Servers containing Ivanti’s Endpoint Manager Mobile (EPMM) solution and therefore two vulnerabilities are mainly in possession of Western companies and governments. Patches are available, but cybersecurity specialists fear hackers already breached most networks. The story started when Norway discovered they had fallen victim to a hacking attack. The end of the story does not seem to be close.
Norway announced on July 24 that hackers had found an entry point to a software platform used by 12 Norwegian ministries through a zero-day. The same day, Ivanti announced that it was a zero-day in one of their products.
The zero-day CVE-2023-35078 occurred in the Endpoint Manager Mobile (EPMM) solution. With it, hackers can gain access to all versions of the Ivanti software without authentication. This includes unsupported and end-of-life releases of the software as well. They can then access personal data, such as names and phone numbers, held on the system via specific API paths. In addition to stealing personal data, the zero-day can be used to tamper with configurations. The hacker can control this remotely.
This said it is clear the zero-day allows a hacker to do some serious damage. Fortunately, Ivanti, in its admission of guilt, immediately provided a patch to fix the problem.
Zeroday on zeroday
The problems, however, did not appear to be solved. Four days later, Ivanti had to confess that the product had a second zero-day. Hackers could piece together the capabilities of both zero-days to bypass administrator authentication and ACL restrictions. That gives opportunities to create, modify and delete files.
However, the company did not appear very good at disclosing vulnerabilities. The software company received a lot of criticism from security experts when it tried to cover up the first vulnerability. A notice about the zero-day was visible only on a website that paid subscribers could access. It soon reversed this policy.
Mainly used in Western countries
Unit 42 researchers conducted further research into the potential impact of the vulnerability. It was already clear that Norwegian ministries were using the EPMM solution, but which other countries and sectors did the vulnerability affect?
On July 24, the day the zero-day was announced, a scan showed 5,500 vulnerable Ivanti EPMM servers. “The regional statistics from this scan indicate that more than 80 percent of these servers are located in Western countries,” the research report added. The servers are also deployed in various industries: local and national government agencies, healthcare, legal, universities, financial institutions, charities and retail.

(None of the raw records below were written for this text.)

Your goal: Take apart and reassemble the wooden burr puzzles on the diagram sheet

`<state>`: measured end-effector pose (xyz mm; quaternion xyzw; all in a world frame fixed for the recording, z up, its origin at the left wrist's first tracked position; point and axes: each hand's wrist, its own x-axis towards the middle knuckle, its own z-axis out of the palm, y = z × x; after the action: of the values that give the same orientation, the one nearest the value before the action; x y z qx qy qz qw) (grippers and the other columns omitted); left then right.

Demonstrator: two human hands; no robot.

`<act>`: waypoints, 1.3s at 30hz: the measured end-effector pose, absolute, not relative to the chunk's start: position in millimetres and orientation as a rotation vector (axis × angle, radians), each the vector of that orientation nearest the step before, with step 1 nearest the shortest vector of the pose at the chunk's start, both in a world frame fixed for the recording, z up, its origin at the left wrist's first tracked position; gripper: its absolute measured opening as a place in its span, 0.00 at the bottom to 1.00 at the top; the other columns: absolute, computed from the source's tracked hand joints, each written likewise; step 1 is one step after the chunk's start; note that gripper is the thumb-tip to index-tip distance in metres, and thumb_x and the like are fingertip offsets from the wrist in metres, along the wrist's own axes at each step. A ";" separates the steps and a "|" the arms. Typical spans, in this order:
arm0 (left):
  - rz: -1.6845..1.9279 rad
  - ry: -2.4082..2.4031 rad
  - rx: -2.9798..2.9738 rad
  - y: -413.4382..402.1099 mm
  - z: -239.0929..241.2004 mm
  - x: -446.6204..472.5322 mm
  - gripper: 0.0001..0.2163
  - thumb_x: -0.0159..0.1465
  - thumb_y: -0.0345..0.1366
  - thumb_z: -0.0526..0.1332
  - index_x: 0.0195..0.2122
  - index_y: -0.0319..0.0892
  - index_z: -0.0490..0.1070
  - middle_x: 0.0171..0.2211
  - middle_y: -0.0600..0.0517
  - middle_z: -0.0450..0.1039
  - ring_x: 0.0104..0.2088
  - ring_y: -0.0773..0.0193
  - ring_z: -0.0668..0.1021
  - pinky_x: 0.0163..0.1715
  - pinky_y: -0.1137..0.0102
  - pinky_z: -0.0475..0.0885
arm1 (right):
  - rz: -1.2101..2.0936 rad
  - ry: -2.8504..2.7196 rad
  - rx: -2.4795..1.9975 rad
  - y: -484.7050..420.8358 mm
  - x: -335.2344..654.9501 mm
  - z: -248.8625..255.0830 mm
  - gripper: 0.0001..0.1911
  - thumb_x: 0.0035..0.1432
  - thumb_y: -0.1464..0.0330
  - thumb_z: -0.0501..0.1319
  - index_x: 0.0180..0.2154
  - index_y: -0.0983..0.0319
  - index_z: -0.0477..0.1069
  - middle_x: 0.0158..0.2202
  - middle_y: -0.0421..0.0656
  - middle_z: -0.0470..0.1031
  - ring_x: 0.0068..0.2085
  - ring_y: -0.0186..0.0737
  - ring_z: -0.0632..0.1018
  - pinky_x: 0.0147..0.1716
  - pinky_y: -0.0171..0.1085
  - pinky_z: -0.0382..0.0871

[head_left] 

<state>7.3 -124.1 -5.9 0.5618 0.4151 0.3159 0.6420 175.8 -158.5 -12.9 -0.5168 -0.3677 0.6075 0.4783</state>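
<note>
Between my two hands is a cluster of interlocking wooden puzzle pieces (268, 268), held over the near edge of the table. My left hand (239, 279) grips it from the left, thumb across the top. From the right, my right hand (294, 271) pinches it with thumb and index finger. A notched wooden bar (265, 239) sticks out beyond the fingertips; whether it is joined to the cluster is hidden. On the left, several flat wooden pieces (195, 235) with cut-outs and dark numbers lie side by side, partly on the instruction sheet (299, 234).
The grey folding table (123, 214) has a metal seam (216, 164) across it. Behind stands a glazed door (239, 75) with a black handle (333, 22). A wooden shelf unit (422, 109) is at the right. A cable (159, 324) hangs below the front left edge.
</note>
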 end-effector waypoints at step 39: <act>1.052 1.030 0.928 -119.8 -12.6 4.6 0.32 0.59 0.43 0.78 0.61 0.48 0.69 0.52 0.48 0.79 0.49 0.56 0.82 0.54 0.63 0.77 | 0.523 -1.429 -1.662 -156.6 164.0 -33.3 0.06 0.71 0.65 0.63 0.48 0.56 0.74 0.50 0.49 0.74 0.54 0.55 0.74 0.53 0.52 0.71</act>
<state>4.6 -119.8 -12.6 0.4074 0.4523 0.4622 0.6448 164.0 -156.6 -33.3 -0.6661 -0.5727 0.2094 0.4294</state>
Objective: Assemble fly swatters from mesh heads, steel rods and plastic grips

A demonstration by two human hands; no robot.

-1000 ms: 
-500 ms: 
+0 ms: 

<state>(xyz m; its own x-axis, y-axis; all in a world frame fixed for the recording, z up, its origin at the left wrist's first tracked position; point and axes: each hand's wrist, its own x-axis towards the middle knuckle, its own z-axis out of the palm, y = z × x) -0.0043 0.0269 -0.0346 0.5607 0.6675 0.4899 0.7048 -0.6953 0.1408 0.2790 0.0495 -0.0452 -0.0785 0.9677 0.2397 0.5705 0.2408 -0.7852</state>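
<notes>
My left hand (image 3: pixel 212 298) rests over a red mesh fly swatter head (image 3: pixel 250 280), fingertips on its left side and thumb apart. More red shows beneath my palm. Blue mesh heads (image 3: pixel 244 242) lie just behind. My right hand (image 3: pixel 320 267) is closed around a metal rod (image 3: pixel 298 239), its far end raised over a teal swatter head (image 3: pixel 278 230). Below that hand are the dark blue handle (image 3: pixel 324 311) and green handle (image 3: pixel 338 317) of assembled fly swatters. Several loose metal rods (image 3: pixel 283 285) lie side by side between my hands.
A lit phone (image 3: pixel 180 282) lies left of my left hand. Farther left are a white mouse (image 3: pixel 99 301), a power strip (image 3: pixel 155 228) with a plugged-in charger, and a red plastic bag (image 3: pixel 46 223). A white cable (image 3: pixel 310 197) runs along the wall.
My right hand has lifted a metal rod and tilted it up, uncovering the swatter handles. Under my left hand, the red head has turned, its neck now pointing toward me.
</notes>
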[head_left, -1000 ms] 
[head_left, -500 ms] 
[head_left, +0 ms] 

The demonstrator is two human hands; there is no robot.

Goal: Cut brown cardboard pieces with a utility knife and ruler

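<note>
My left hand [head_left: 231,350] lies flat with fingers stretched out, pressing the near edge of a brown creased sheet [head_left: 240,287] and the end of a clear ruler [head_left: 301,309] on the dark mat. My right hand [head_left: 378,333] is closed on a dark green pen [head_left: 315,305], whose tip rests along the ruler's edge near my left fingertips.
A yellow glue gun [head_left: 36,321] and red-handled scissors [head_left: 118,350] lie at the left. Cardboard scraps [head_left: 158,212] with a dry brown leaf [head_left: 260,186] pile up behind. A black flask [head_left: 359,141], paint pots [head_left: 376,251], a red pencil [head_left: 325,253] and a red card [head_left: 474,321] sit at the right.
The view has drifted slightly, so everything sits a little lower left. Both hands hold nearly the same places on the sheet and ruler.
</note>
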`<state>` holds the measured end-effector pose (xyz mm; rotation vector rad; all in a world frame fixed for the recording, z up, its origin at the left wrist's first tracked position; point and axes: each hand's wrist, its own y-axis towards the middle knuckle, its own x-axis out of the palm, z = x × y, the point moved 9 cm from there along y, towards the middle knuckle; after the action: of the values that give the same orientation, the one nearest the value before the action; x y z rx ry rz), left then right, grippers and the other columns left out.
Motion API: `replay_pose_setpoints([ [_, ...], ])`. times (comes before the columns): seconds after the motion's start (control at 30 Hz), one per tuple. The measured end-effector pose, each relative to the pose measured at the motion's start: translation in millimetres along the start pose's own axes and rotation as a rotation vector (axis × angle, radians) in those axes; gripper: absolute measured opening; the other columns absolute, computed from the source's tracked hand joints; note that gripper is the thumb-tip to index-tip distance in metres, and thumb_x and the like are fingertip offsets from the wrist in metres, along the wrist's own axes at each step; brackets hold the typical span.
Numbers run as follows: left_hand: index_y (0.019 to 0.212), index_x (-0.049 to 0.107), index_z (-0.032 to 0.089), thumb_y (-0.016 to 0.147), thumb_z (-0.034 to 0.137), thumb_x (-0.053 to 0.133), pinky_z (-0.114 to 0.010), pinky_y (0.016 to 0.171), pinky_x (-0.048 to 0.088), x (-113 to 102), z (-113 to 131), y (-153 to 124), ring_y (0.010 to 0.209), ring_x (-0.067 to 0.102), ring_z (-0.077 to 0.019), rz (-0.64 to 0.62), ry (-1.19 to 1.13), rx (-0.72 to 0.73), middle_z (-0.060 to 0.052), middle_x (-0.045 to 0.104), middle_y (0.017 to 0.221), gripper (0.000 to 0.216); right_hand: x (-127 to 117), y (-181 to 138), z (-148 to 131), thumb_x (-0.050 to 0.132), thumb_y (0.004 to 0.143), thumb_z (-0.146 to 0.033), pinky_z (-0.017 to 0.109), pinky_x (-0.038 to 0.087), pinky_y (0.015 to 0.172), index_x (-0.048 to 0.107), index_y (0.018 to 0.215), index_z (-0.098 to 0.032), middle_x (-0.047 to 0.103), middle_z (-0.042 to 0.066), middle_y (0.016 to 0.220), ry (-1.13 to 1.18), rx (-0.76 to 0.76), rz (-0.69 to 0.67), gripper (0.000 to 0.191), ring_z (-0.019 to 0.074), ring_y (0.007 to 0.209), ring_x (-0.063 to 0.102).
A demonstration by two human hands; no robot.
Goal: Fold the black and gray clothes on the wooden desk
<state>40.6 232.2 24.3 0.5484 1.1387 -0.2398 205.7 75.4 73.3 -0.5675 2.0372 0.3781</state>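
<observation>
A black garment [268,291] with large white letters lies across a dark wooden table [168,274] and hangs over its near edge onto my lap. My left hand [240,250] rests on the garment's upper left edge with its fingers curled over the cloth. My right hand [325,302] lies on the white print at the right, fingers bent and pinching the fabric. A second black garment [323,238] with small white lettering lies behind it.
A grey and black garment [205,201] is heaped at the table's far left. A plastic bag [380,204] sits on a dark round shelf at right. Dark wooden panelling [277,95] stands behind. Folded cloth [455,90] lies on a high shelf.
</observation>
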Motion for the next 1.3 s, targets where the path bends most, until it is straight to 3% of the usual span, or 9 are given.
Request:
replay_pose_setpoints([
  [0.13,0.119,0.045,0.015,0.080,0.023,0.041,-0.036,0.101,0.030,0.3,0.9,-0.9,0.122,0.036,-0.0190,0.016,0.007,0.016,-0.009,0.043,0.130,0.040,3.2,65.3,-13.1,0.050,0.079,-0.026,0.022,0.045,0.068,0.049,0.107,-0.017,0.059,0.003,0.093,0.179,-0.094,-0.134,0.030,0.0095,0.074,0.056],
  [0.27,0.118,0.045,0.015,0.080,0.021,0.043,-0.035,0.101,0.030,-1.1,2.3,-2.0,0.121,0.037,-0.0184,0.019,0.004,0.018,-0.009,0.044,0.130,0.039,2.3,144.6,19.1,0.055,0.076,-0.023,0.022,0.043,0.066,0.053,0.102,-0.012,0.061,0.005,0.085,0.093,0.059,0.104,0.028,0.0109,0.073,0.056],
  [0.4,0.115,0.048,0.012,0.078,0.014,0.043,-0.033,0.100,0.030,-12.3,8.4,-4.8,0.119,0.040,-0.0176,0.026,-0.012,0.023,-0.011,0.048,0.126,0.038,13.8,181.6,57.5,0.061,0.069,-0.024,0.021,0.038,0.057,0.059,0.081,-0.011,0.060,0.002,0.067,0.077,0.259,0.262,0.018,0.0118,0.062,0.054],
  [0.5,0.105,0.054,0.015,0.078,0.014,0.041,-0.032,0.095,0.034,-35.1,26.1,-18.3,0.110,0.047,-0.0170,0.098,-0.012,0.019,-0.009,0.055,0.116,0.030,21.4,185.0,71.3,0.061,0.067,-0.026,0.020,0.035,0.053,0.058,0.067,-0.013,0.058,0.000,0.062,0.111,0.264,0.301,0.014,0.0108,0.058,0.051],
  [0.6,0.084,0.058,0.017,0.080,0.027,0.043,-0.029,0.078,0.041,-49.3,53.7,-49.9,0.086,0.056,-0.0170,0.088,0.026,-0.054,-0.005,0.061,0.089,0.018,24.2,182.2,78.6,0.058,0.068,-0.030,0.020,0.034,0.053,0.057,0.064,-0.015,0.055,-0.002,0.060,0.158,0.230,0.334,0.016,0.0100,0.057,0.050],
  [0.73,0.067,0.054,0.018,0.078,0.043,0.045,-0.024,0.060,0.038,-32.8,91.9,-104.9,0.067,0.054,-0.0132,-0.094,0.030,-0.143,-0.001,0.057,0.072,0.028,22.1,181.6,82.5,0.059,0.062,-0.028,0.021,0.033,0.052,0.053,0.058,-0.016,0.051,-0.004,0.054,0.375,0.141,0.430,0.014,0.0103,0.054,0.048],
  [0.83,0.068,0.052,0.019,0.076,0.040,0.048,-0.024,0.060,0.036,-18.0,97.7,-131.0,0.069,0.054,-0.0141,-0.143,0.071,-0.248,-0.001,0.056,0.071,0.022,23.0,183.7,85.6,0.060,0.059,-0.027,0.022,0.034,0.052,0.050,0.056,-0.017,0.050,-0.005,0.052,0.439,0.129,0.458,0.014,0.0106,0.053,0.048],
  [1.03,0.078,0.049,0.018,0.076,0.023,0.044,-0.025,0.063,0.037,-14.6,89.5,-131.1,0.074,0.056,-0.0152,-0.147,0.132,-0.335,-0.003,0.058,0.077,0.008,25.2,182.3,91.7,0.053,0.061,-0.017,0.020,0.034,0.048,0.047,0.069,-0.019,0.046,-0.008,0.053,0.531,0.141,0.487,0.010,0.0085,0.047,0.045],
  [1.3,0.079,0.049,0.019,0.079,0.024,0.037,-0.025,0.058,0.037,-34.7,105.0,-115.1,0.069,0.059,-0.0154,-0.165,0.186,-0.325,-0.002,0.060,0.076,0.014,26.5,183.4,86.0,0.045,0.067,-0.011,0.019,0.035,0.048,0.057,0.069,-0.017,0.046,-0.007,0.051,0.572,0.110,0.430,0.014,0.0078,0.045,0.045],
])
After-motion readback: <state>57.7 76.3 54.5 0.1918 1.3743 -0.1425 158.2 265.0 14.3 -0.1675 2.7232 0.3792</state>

Ivanti itself did not create the EPMM solution. They have been managing the solution since 2020, following an acquisition of MobileIron. According to Ivanti, this would primarily benefit the security of MobileIron’s solutions. The acquisition promised to make the products proactive, autonomous, self-healing and -securing devices, saving the IT department in a company a lot of work.
The security of such solutions is crucial in keeping personal data out of the hands of hackers. Cracking a mobile device management (MDM) product gives the hacker access to smartphones, laptops and tablets of all users connected to the product. In most cases, this will include all of a company’s employees.
Meanwhile, investigations continue. US-based CISA and the Norwegian National Cyber Security Centre (NCSC-NO) jointly published an advisory report on the situation and next steps on Aug. 2.
According to the study, the first signs of exploitation date as far back as April 2023. The advisory recommends examining all systems for possible signs of intrusion. CISA and the NCSC-NO fear that both zero-days were already exploited. There is a significant possibility the consequences of the vulnerabilities in Ivanti software may linger for a long time and may have damaged trust in the IT vendor.